When my worse came to worst
Firstly, I must remind you that as Christians we must always be alert for the enemy who is prowling for when we take our eyes off Christ. This enemy is satanic and very real with strategies and battle plans drawn up to hurt, to incapacitate God’s children. This is a reminder that we are daily in a war and need to wear the armor that God provides to his children (Galatians 6: 10-20). None of us should think that certain things will never happen to us—that’s just what I thought . . . and it happened!
The minutiae of my story is not important for what I would like to share with you, other than the fact that my marriage was not where it should have been and was therefore not glorifying God. We were a totally dysfunctional family, to quote a much-used phrase, which summed us up perfectly. My husband and I were not only traveling along different roads to each other, we were living in different universes! I didn’t know what to do. I felt as if I had lost my husband, whom I loved and cared for deeply. When we got married I was in it for the long haul, I had promised before God; “to have and to hold from this day forward, for better, for worse, for richer, for poorer, in sickness and in health, to love, cherish, and to obey, till death us do part.” My ‘worse’ was happening!
I began to study God’s word to seek help for the situation.

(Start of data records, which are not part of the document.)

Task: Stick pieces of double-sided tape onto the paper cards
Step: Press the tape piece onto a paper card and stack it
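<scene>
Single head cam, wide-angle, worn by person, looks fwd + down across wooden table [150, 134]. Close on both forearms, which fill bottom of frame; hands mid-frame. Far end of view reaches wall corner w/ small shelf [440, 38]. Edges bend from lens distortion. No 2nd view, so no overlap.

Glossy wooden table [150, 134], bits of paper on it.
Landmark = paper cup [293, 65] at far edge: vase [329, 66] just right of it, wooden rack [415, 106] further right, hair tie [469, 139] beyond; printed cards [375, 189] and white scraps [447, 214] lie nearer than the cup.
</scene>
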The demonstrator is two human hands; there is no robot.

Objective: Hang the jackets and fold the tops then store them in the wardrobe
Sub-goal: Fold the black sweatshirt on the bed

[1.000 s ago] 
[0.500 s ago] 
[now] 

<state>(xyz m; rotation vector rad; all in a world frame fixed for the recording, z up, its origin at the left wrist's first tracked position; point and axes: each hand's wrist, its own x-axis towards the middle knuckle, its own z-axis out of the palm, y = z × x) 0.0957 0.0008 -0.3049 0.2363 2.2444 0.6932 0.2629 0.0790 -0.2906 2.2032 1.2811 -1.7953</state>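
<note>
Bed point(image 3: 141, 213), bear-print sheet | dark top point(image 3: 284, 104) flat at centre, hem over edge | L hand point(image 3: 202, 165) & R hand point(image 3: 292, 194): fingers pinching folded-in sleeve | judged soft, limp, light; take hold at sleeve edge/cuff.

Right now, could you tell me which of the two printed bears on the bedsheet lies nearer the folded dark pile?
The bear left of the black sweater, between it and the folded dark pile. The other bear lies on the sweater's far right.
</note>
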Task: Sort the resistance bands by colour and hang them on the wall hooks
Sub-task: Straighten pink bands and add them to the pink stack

What was clear is that this situation we were in didn’t “just happen.” It wasn’t just a disconnection with each other; ultimately it was a disconnection with God! I could find a million faults with my spouse, but do you know what? God said, “let’s start with you”! We have since attended a Paul Tripp marriage course ‘So what did you expect?’ at which his opening lines are, “The biggest problem in your marriage, is YOU!” This made me smile, because that is just where God started, with me.
Standing by him when he didn’t “deserve” it
Those around me saw the deep pain and hurt I was going through. Even Scripture seemed to be saying that there was a way out if I wanted it. Friends were saying; “Let him go, he doesn’t deserve a wife to stand by him, move on.” But I knew in my heart of hearts that this was not what God was calling me to do. I did not have a hard heart (Matthew 19:8), and that seemed like the only reason Jesus gives for divorce. I still loved my husband and God gave me an enormous burden to pray for him and to continue to love him, not with my feeble earthly love, but his powerful, all sufficient love.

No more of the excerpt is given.